Clara Parabricks, a sophisticated suite of genetic analysis tools, is now available on AWS as an AWS Marketplace AMI, and it can be downloaded through the AWS Marketplace. It achieves excellent performance over a wide range of instances and may be used right out of the box to meet the most basic bioinformatics requirements.
At present, the Clara Parabricks accelerated analysis tools start with a FASTQ file and go from there for variant calling, alignment and expression analysis, as well as quality control tools for the different outputs. The 33 tools suite support somatic, germline, and RNA-Seq pipelines in their entire workflow. The modular designs of the tools allow them to easily address the specific demands of the projects.
Because of the accelerations of the pipelines, customers may build several variant callers to extract maximum information from their data while still generating outcomes in a short time and at a cost lesser than they would have incurred with traditional baseline software solutions. The HaplotypeCaller tool from GATK and the DeepVariant tool from Google, for example, may be used to build two VCFs using the same dataset. Researchers may use this information to either reduce the false-negative rates or use the intersection to enhance their false-positive rates. The processing of a normal 30x WGS sample can be completed within an hour on a p4d.24xlarge instance of AWS, which can run both variant callers simultaneously.
Interacting with the Parabricks NGC container is accomplished using the pbrun command line program. The NGC Parabricks container is transparently downloaded, provisioned, and operated by the host via the pbrun command-line tool.
The steps outlined here will walk you through the installation process and configuration of pbrun on your local machine.
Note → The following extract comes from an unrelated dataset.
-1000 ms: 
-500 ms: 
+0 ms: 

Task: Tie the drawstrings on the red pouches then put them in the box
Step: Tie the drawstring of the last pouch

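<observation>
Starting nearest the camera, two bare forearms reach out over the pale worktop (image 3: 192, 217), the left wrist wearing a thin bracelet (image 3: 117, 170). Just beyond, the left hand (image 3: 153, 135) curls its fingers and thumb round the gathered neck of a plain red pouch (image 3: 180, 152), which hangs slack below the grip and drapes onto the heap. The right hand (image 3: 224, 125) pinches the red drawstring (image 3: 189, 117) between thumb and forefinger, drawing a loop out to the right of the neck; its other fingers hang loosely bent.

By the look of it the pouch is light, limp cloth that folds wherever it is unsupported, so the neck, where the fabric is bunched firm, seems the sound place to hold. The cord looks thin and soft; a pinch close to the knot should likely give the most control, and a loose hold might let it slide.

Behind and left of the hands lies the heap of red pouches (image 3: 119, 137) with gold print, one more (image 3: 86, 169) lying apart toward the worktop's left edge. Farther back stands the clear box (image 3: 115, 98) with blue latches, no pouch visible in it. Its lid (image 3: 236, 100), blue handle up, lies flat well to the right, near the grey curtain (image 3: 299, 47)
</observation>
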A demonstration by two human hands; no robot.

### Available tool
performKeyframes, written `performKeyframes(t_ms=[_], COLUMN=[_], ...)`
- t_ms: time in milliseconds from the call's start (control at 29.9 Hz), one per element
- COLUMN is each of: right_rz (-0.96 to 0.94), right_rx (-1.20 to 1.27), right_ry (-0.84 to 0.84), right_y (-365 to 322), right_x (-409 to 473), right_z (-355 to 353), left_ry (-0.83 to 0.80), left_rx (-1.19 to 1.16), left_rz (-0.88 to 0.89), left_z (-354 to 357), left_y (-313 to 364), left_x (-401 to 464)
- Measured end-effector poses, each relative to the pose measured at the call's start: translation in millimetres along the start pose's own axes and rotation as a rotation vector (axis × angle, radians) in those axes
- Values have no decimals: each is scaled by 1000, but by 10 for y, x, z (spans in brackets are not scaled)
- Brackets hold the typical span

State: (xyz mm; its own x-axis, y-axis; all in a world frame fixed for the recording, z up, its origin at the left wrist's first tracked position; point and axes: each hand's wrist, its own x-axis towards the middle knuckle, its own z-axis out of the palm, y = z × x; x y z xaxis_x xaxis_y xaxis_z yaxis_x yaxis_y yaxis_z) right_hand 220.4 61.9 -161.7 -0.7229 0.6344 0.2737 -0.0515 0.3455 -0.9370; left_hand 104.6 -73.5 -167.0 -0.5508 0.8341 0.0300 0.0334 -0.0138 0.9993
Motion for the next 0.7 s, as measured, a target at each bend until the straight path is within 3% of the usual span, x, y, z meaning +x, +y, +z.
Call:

You can download the Parabricks installer by following the procedures on the NVIDIA Parabricks developer site to receive a free license for 90 days. To do so, please visit the NVIDIA Parabricks developer page. Once you have completed the registration process, a link to download the Parabricks installer package will be mailed to the email address you provided. Download the package to your local machine and copy the package installed to the GPU server using file transfer clients, if needed.
Follow the steps outlined below to browse the directory containing parabricks installer.tar.gz and install it.
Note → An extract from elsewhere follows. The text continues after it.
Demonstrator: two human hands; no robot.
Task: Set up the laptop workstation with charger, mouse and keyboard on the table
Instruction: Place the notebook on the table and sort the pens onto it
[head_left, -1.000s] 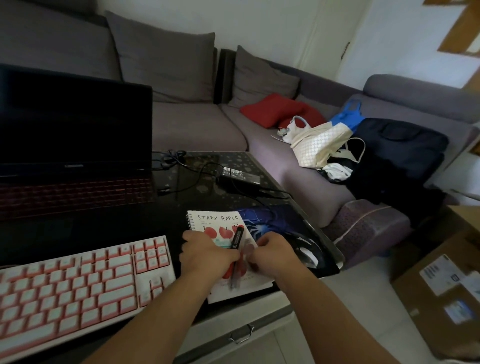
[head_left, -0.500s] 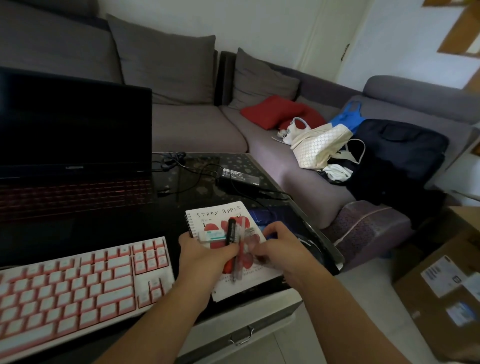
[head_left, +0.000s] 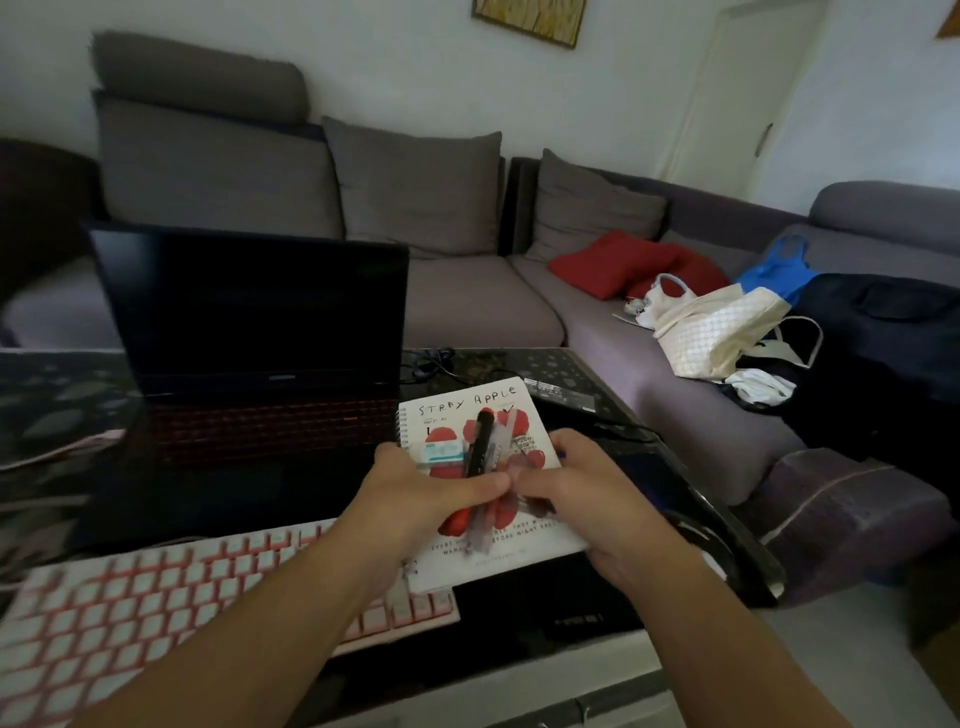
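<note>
On my far left the pink-and-white mechanical keyboard (head_left: 208, 587) lies along the near edge of the dark glossy table (head_left: 62, 374), with the open black laptop (head_left: 249, 322) behind it, so both are already in place. My left hand (head_left: 415, 499) grips the spiral side of the white spiral notebook with red apples on its cover (head_left: 483, 415), thumb pinning a black marker and other pens (head_left: 480, 441) on top; my right hand (head_left: 582, 488) grips the opposite edge. I judge the step is clearing this bundle off, so I keep the cover level or the loose pens will roll. Further right, the black charger brick (head_left: 563, 396) and its cable sit near the table's far corner, and a dark mouse pad (head_left: 675, 499) reaches the right rim; I cannot make out the mouse. Open room is toward the grey sofa (head_left: 467, 301) beyond.
</note>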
# tar -xzf parabricks.tar.gz
# cd parabricks
Install the Parabricks suite
Installer.py must be executed for pbrun to be installed on the host system. Below is a summary of the most popular installs; for a comprehensive list of installation choices, check the Parabricks installation manual.
nvidia-container-toolkit, nvidia-docker2, and parabricks 2.5.0 NGC container image are all included in this Parabricks 2.5.0 image, and they are required packages for the parabricks installation to function properly.
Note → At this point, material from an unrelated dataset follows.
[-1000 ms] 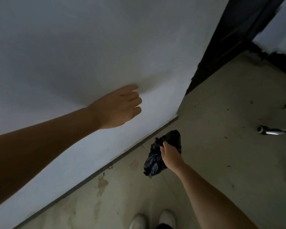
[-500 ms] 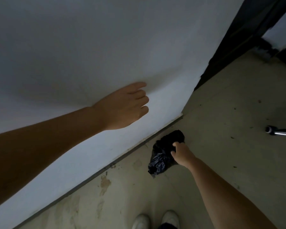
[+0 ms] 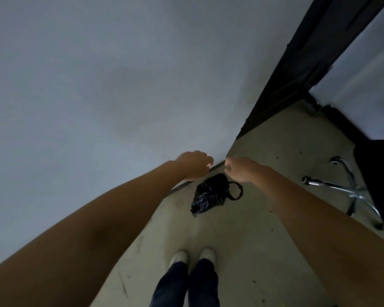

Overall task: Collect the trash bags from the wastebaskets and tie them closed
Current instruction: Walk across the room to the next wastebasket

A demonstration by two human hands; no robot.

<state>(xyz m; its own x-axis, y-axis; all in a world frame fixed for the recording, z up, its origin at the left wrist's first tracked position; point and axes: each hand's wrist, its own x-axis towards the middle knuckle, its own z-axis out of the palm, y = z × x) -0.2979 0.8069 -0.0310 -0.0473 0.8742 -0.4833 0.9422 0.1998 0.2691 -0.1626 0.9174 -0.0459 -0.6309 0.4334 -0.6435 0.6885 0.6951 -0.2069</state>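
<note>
A small black trash bag (image 3: 210, 193) lies on the concrete floor by the foot of the white wall, its handle loop spread out to the right. My left hand (image 3: 194, 164) hovers above and left of the bag, fingers loosely curled, holding nothing. My right hand (image 3: 242, 169) hangs just above the bag's right side, apart from it, with its fingers curled in and nothing in them. No wastebasket is in view.
The white wall (image 3: 98, 96) fills the left. A dark door frame (image 3: 297, 69) stands at the back right. An office chair (image 3: 377, 185) with a chrome star base is close on the right. My feet (image 3: 193, 257) stand on the floor behind the bag.
My right hand has let go of the trash bag, which now lies on the floor. Both hands have come together above it, and the left hand has left the wall.
</note>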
# sudo ./installer.py --ngc --container docker
Check the pbrun version to ensure that the installation was successful.
# pbrun --version
Why Should You Use Nvidia Parabricks?
The analysis of genomic data requires a significant amount of computer power. The use of genomic data for precision medicine is hampered by considerable time and financial constraints. This is made possible through the NVIDIA Parabricks Genomics Analysis Toolkit, which provides GPU-accelerated genomic analysis. Data analysis that used to take days to complete is now completed in under an hour.
Parabricks is a software package that allows you to do secondary analysis on DNA data from next-generation sequencing (NGS). One of the most significant advantages of Parabricks is that it is intended to produce results at breakneck rates thanks to the use of NVIDIA GPU acceleration. Using Parabricks, an entire human genome may be analyzed in around 45 minutes compared to 30 hours for 30x WGS data. The finest thing is that the output results are precisely the same as those produced by frequently used software. As a result, it is rather straightforward to check the output for correctness.